Possibly, an error occurred during the transfer process for one or more replication slots.
Try deleting replication slots using the select pg_drop_replication_slot('$REPLICATION_SLOT_NAME');
command, where $REPLICATION_SLOT_NAME
is the name of the stuck replication port (in the example provided above, it is dtt8d6vbqjdikau1oaq1
).
If upon deletion of the replication slot you see this error: replication slot "$REPLICATION_SLOT_NAME" is active for PID $PID_NUM
, try stopping the transfer on the Data Transfer side or delete the involved endpoint from the transfer parameters.
Example output of the select pg_drop_replication_slot('$REPLICATION_SLOT_NAME');
command:
db-name=> select pg_drop_replication_slot('$REPLICATION_SLOT_NAME');
ERROR: replication slot "$REPLICATION_SLOT_NAME" is active for PID 12345
You can also specify the maximum size of the WAL log, after which the Data Transfer operation will be stopped. To do this, change the value of the Max slot wal keep
size parameter.
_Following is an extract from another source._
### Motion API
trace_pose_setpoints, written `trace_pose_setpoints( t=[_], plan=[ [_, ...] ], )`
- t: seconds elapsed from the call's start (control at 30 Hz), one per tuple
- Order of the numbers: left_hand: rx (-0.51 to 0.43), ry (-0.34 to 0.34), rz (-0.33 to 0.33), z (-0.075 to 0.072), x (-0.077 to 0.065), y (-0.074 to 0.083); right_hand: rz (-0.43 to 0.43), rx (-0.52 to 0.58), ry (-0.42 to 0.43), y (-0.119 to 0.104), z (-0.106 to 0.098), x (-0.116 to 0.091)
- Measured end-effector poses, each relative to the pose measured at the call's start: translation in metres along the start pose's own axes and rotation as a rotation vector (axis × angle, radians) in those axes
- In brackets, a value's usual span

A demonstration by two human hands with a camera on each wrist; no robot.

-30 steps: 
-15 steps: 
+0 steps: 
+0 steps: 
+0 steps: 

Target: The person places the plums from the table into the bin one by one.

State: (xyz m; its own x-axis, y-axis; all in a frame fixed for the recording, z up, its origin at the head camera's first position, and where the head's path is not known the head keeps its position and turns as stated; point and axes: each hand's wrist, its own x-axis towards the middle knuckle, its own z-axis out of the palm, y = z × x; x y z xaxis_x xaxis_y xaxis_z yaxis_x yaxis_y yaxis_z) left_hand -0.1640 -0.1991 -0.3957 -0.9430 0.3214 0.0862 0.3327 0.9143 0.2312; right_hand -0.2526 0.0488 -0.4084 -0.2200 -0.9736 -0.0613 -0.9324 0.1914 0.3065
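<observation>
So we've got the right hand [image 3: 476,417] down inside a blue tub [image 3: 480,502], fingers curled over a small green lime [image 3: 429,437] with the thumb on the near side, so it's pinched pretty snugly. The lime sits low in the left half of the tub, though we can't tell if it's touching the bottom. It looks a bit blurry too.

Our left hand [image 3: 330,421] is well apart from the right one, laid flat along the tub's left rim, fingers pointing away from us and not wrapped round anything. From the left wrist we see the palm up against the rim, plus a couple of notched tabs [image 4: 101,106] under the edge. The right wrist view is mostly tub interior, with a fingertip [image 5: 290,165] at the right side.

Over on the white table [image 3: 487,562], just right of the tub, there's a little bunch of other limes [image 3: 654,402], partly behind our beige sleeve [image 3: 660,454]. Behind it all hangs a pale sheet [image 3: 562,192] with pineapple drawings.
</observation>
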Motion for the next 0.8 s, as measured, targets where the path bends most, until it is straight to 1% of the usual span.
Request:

If the size of your database's WAL log exceeds the size specified in this parameter, the transfer will stop.
This will prevent filling up all the free space in the cluster storage.
After an error (or successful completion of transfer), the WAL log is deleted, and the storage space occupied by it is freed up.
If the transfer does not successfully complete after changing the Max slot wal keep size
parameter, increase the cluster storage following this guide.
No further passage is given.